| WORK INSTRUCTIONS |
Reproduce exactly, and only, the lines below from the one containing "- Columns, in" through the one containing "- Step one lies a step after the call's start".

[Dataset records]
----

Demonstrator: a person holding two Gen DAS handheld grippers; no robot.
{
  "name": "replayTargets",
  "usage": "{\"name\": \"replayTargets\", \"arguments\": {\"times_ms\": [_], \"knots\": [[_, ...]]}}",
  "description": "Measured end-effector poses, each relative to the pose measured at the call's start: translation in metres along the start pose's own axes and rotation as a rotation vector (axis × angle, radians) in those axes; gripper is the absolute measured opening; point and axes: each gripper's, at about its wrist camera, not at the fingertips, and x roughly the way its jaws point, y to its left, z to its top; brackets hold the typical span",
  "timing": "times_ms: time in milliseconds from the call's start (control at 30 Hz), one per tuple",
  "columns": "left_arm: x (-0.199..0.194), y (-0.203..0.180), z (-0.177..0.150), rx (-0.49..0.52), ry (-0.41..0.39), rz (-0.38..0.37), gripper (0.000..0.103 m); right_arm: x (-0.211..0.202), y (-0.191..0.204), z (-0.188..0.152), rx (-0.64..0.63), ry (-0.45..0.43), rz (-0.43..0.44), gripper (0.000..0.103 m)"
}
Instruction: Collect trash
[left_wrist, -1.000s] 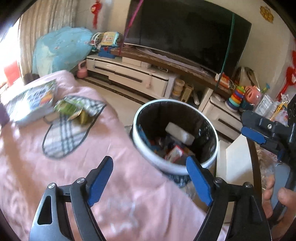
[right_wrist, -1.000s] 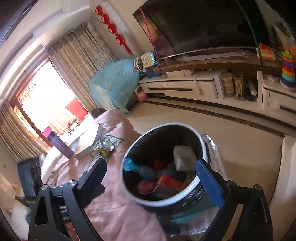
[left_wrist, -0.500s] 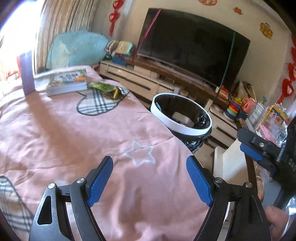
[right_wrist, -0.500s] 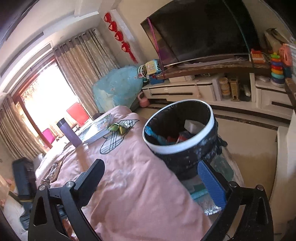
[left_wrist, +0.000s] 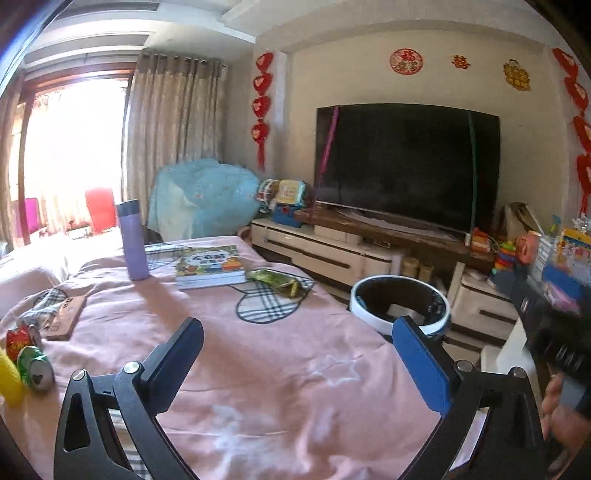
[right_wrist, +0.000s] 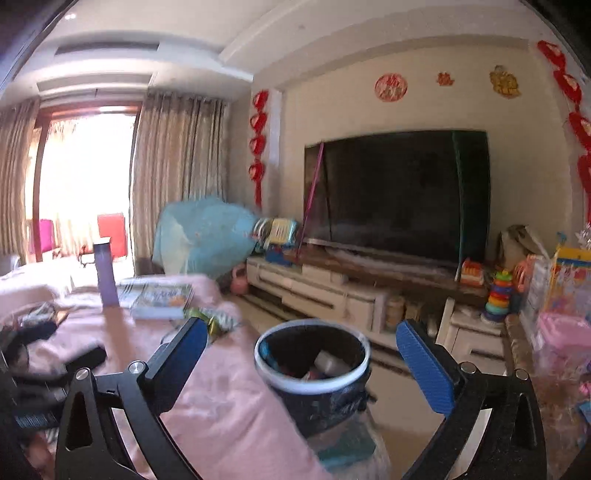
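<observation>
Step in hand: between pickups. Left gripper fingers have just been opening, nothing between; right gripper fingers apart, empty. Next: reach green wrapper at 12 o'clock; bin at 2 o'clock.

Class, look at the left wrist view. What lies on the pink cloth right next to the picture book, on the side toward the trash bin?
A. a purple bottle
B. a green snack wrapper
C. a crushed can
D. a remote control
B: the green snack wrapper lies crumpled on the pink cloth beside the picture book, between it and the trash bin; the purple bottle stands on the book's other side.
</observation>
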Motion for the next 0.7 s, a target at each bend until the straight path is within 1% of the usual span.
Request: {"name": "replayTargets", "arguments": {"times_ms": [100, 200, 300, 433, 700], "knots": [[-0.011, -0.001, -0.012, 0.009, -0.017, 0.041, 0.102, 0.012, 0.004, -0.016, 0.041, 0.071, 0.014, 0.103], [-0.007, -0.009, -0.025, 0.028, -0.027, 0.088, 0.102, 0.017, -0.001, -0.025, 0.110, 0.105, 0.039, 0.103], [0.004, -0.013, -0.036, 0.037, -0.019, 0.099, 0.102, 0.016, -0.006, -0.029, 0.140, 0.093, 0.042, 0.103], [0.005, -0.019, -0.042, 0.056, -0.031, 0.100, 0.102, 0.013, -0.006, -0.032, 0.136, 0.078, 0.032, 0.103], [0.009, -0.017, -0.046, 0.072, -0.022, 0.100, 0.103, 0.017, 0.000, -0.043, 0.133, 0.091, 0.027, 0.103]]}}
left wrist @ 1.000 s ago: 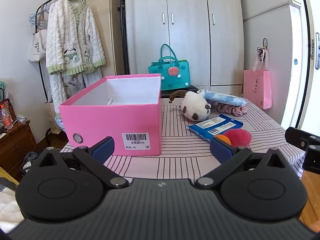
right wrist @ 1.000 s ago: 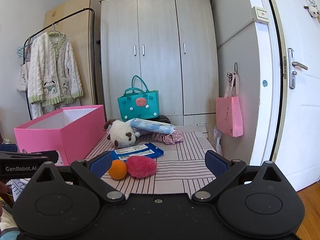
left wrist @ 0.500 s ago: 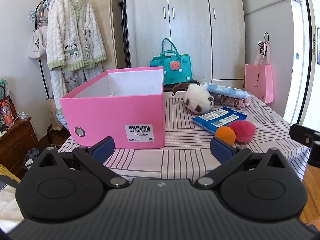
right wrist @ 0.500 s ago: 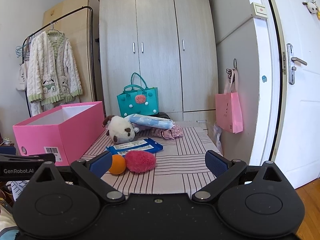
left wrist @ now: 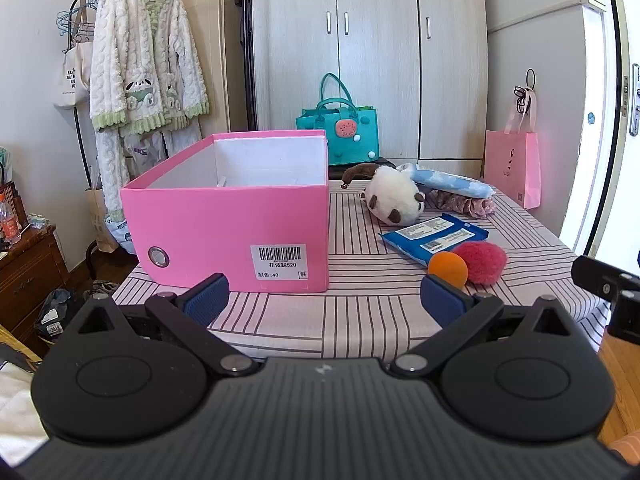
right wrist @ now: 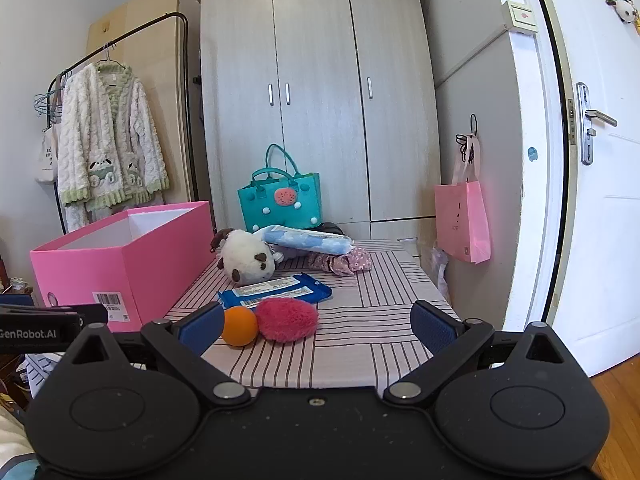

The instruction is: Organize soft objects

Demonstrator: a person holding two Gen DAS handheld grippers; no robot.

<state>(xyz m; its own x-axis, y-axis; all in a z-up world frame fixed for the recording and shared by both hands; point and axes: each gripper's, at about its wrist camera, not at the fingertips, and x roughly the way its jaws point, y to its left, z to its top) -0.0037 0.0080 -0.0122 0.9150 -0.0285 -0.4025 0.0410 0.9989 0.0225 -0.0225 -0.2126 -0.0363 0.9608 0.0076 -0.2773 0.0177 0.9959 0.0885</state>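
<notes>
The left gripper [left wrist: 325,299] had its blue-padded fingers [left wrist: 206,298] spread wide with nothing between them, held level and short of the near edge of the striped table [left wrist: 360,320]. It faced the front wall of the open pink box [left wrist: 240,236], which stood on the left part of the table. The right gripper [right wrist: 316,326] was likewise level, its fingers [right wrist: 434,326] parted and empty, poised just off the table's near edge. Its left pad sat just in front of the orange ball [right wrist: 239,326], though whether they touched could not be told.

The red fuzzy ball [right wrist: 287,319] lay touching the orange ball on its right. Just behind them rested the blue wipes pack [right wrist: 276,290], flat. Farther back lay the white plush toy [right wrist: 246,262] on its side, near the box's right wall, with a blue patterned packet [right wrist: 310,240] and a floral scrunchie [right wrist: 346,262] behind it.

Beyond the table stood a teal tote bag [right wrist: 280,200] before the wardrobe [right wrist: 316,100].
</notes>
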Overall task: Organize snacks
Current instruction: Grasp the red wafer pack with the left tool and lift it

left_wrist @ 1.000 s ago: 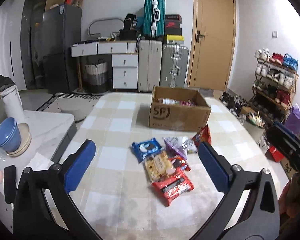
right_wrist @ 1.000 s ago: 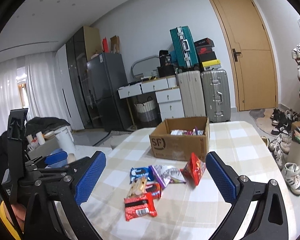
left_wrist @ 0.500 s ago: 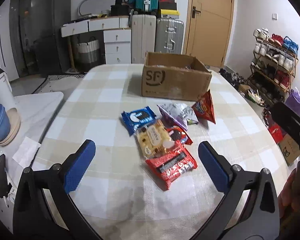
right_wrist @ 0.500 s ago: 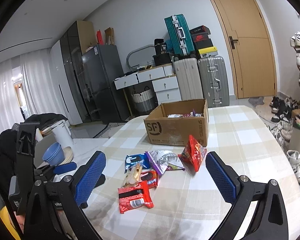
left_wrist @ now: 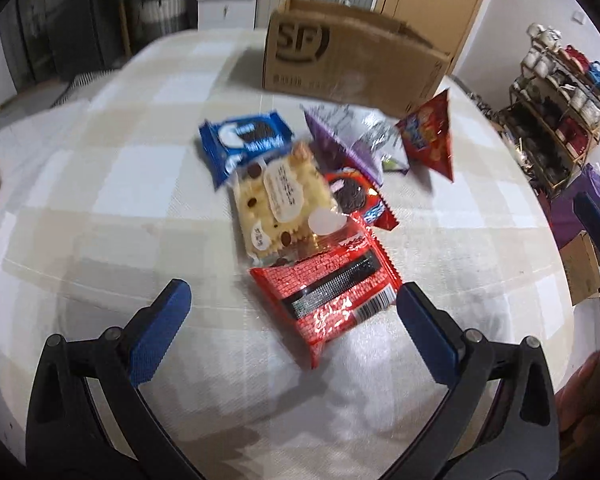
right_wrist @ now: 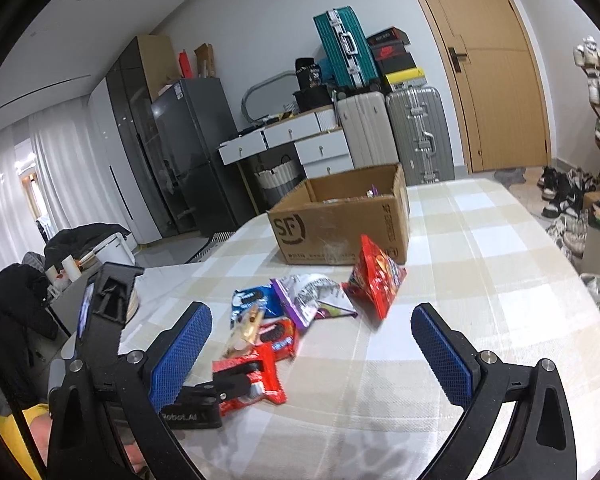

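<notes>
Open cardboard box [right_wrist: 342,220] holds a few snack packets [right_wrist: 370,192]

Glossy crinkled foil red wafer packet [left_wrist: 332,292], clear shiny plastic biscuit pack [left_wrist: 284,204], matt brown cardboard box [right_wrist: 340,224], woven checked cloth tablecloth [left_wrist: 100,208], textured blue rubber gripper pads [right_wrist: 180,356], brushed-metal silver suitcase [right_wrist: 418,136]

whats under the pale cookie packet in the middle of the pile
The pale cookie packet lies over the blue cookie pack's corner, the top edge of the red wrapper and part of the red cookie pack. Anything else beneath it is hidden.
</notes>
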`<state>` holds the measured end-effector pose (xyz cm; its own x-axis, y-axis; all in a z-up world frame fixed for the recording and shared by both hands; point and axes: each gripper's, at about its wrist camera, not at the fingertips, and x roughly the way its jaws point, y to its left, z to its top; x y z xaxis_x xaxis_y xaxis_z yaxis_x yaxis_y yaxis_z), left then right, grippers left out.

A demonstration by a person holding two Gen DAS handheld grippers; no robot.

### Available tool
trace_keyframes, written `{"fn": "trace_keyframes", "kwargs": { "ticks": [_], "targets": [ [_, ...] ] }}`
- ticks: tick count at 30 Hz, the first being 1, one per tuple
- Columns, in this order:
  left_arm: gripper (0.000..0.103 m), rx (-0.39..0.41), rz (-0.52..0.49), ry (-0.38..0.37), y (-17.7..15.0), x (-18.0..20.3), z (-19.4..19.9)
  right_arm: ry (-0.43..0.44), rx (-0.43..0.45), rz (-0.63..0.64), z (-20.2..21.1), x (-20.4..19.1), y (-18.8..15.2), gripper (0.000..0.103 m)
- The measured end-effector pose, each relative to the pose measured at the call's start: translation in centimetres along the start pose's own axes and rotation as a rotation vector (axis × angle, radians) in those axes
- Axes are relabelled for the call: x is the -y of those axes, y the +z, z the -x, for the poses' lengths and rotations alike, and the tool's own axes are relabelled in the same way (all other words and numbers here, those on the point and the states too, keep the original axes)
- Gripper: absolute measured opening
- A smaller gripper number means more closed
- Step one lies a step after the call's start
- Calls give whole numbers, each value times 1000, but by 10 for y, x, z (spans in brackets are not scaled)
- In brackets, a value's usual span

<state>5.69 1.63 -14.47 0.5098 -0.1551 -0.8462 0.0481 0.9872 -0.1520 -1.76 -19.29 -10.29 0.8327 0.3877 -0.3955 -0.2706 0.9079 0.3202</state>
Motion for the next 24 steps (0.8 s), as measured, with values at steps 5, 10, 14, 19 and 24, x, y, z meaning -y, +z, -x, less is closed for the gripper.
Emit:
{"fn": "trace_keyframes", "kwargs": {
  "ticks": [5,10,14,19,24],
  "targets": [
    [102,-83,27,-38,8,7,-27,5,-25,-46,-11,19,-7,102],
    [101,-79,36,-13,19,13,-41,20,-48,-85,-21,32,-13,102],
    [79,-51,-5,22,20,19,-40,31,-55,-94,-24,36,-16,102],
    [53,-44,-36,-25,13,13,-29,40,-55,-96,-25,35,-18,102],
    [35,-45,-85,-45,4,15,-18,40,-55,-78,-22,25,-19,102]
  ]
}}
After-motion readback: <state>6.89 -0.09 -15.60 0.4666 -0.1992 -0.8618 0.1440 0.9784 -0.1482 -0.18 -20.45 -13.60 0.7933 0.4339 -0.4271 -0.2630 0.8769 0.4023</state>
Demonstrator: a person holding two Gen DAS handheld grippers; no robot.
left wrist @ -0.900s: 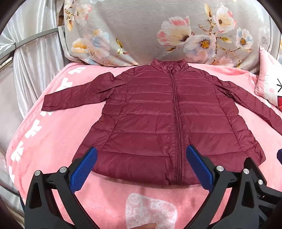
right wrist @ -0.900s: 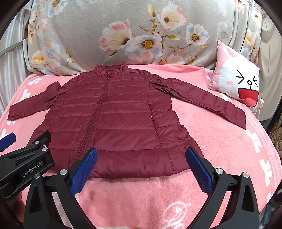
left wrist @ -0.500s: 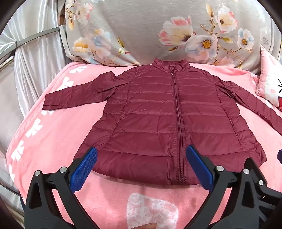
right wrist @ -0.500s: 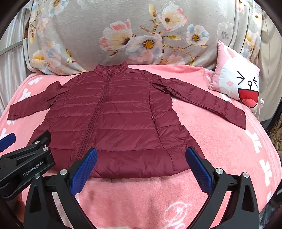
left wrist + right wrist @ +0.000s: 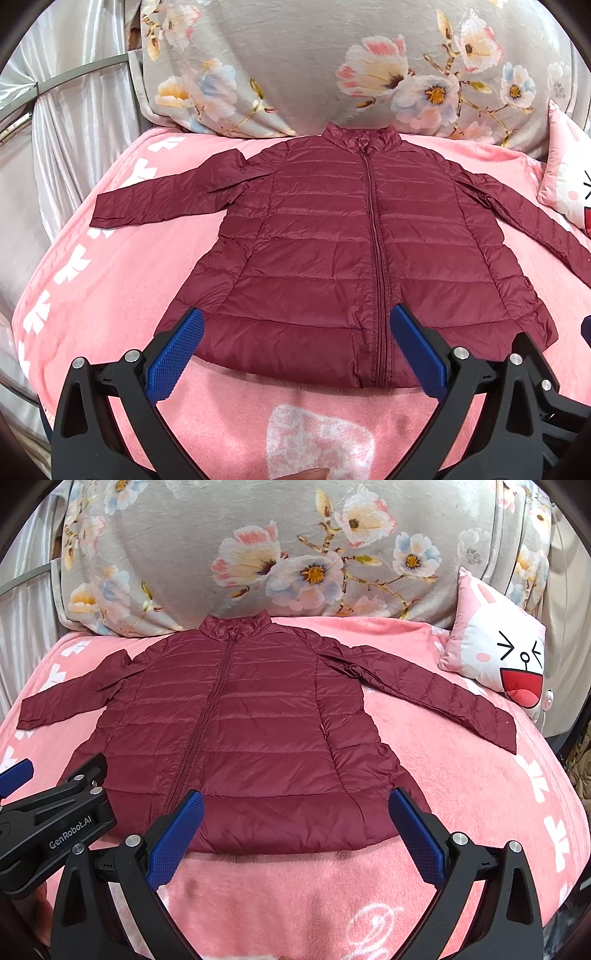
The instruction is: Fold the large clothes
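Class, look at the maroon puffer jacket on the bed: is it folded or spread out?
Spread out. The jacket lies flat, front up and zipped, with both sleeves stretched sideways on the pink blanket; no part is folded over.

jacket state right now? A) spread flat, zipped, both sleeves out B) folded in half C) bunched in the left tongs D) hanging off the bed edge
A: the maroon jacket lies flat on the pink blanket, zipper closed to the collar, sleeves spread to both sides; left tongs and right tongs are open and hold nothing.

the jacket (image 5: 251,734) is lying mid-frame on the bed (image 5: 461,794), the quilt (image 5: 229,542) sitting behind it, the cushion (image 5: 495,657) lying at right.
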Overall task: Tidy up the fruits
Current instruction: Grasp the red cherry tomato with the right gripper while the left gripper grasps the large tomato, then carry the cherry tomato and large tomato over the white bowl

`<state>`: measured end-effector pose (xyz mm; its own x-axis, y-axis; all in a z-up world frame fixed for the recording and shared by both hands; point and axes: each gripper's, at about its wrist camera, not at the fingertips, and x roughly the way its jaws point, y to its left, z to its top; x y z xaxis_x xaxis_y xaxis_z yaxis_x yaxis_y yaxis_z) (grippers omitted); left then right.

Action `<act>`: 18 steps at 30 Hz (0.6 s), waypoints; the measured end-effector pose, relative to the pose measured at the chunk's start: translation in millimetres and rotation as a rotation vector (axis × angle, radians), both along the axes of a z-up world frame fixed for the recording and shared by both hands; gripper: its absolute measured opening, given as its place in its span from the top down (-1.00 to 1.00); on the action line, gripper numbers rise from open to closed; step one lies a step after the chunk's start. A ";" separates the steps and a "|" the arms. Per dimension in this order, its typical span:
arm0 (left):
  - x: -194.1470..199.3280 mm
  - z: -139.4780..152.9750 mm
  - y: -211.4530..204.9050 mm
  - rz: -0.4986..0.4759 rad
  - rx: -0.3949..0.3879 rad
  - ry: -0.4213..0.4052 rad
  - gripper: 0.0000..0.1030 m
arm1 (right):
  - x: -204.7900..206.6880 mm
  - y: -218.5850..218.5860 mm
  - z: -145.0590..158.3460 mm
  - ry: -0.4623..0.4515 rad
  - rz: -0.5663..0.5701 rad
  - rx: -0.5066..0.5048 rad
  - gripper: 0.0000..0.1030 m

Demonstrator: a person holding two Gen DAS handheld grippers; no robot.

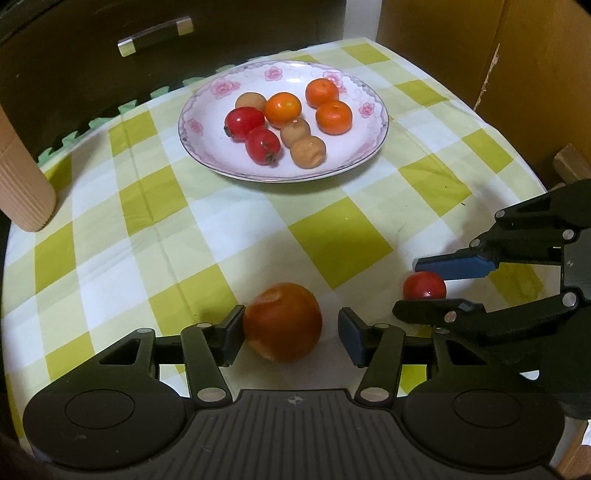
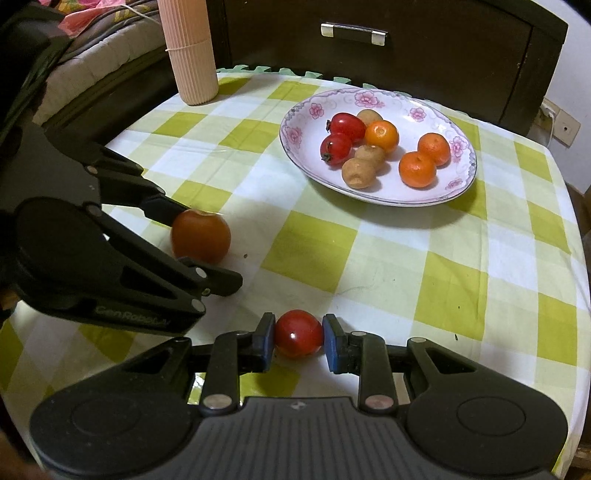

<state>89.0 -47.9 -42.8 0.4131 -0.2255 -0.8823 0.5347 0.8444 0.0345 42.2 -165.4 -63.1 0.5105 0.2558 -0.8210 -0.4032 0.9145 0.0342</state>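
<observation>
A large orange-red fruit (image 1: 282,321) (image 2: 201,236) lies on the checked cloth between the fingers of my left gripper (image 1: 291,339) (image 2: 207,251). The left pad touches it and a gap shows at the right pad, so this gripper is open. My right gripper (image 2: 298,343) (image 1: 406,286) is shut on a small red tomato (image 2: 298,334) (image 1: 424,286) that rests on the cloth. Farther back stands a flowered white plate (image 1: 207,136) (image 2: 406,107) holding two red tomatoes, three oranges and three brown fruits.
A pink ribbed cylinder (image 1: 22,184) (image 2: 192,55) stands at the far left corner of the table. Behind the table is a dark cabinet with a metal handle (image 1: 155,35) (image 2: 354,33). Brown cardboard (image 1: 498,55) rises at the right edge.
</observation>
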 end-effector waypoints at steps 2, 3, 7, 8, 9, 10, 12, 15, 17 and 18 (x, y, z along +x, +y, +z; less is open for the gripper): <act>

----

| FINAL ANSWER |
- Columns, in this order:
  left_arm: gripper (0.000..0.103 m), rx (-0.39..0.41), rz (-0.52..0.49), ry (-0.38..0.37), y (-17.7..15.0), x (-18.0..20.3), z (-19.4..19.9)
  right_arm: ry (-0.43..0.44), rx (-0.43..0.45), rz (-0.63..0.64), z (-20.2..21.1), x (-20.4..19.1), y (-18.8..15.2), gripper (0.000..0.103 m)
- The measured end-effector pose, each relative to the pose measured at the call's start: translation in centimetres along the start pose's own axes and rotation as a rotation vector (axis × angle, radians) in those axes
- Axes are relabelled for the call: x is the -y of those axes, y the +z, z the -x, for the poses' lengths and rotations alike, and the tool's own axes are relabelled in the same way (all other words and numbers here, those on the point and the states too, keep the original axes)
- Gripper: absolute measured opening
- A smaller gripper number means more closed
- Step one lies a step after the call's start

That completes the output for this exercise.